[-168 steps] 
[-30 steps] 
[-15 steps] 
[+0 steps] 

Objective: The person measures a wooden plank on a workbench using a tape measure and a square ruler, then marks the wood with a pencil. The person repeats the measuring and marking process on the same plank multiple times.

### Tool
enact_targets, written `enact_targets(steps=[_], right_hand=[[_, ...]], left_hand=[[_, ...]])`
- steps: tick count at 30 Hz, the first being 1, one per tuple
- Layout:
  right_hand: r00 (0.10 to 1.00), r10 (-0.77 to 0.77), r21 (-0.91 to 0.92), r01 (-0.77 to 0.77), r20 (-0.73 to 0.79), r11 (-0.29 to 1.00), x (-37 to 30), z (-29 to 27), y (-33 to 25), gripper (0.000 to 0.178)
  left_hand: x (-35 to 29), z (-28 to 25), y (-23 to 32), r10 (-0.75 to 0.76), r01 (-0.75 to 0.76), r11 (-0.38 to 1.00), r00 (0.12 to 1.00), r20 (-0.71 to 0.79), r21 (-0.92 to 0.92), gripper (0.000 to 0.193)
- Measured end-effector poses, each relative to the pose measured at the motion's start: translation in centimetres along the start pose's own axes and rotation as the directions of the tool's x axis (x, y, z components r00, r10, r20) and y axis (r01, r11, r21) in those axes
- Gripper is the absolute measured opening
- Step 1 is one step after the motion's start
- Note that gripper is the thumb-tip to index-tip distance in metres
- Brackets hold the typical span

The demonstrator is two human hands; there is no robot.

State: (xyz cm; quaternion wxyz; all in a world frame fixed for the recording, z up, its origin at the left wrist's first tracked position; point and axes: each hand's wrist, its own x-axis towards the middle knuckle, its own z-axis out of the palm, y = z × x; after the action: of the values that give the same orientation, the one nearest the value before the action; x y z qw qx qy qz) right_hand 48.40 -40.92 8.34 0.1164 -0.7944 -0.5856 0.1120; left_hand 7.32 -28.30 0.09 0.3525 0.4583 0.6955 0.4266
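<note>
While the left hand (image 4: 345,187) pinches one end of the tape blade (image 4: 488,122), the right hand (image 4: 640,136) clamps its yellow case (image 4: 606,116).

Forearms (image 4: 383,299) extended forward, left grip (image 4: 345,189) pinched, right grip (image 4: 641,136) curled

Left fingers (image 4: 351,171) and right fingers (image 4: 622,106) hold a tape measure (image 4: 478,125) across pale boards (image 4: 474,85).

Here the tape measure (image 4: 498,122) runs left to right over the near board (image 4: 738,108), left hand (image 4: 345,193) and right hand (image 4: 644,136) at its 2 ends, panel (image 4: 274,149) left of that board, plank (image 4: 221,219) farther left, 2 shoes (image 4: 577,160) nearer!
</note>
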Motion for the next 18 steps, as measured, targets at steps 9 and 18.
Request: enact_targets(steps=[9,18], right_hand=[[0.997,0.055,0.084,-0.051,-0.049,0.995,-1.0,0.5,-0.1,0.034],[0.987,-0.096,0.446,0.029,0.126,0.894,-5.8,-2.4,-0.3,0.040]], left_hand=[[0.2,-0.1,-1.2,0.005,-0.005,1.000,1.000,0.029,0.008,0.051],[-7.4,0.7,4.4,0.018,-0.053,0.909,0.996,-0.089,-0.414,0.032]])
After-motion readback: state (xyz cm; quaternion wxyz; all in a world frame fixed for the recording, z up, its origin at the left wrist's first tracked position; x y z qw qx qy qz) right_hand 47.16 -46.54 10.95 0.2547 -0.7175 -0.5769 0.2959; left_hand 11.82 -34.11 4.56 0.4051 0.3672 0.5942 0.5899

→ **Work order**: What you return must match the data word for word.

→ **Task output**:
[-168 steps] 
[-30 steps] 
[-15 steps] 
[+0 steps] 

Objective: The person measures a wooden plank on a workbench using a tape measure and a square ruler, then marks the wood with a pencil. The person repeats the measuring and marking process on the same plank multiple times.

### Tool
enact_targets, written `enact_targets(steps=[_], right_hand=[[_, ...]], left_hand=[[_, ...]])`
- steps: tick count at 30 Hz, the first being 1, one per tuple
- Layout:
  right_hand: r00 (0.10 to 1.00), r10 (-0.77 to 0.77), r21 (-0.91 to 0.92), r01 (-0.77 to 0.77), r20 (-0.73 to 0.79), r11 (-0.29 to 1.00), x (-37 to 30), z (-29 to 27), y (-33 to 25), gripper (0.000 to 0.178)
  left_hand: x (-35 to 29), z (-28 to 25), y (-23 to 32), r10 (-0.75 to 0.76), r01 (-0.75 to 0.76), r11 (-0.38 to 1.00), r00 (0.12 to 1.00), r20 (-0.71 to 0.79), r21 (-0.92 to 0.92), gripper (0.000 to 0.193)
- Measured end-effector poses, each relative to the pose measured at the motion's start: translation in centimetres along the start pose's own axes and rotation as the directions of the tool's x axis (x, y, z components r00, r10, r20) and y axis (r01, r11, r21) in those axes
- Gripper is the absolute measured opening
- Step 1 is one step after the motion's start
- Note that gripper is the thumb-tip to index-tip distance in metres
- Brackets hold the typical span

The demonstrator is two human hands; there is no robot.

State: (xyz cm; quaternion wxyz; all in a world frame fixed for the recording, z up, its origin at the left wrist's first tracked position; point and axes: each hand's wrist, its own x-axis towards the middle knuckle, its own z-axis out of the palm, y = z × x; after the action: of the values that give the same orientation, the one nearest the value before the action; x y z qw qx qy qz) right_hand 48.40 -40.92 8.34 0.1164 -0.7944 -0.5856 0.1120; left_hand 7.32 -28.30 0.09 0.3525 0.4583 0.6955 0.4266
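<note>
While the left hand (image 4: 345,187) pinches one end of the tape blade (image 4: 488,122), the right hand (image 4: 640,136) clamps its yellow case (image 4: 606,116).

Forearms (image 4: 383,299) extended forward, left grip (image 4: 345,189) pinched, right grip (image 4: 641,136) curled

Left fingers (image 4: 351,171) and right fingers (image 4: 622,106) hold a tape measure (image 4: 478,125) across pale boards (image 4: 474,85).

Here the tape measure (image 4: 498,122) runs left to right over the near board (image 4: 738,108), left hand (image 4: 345,193) and right hand (image 4: 644,136) at its 2 ends, panel (image 4: 274,149) left of that board, plank (image 4: 221,219) farther left, 2 shoes (image 4: 577,160) nearer!
</note>
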Motion for the next 18 steps, as measured, targets at steps 9 and 18.
Request: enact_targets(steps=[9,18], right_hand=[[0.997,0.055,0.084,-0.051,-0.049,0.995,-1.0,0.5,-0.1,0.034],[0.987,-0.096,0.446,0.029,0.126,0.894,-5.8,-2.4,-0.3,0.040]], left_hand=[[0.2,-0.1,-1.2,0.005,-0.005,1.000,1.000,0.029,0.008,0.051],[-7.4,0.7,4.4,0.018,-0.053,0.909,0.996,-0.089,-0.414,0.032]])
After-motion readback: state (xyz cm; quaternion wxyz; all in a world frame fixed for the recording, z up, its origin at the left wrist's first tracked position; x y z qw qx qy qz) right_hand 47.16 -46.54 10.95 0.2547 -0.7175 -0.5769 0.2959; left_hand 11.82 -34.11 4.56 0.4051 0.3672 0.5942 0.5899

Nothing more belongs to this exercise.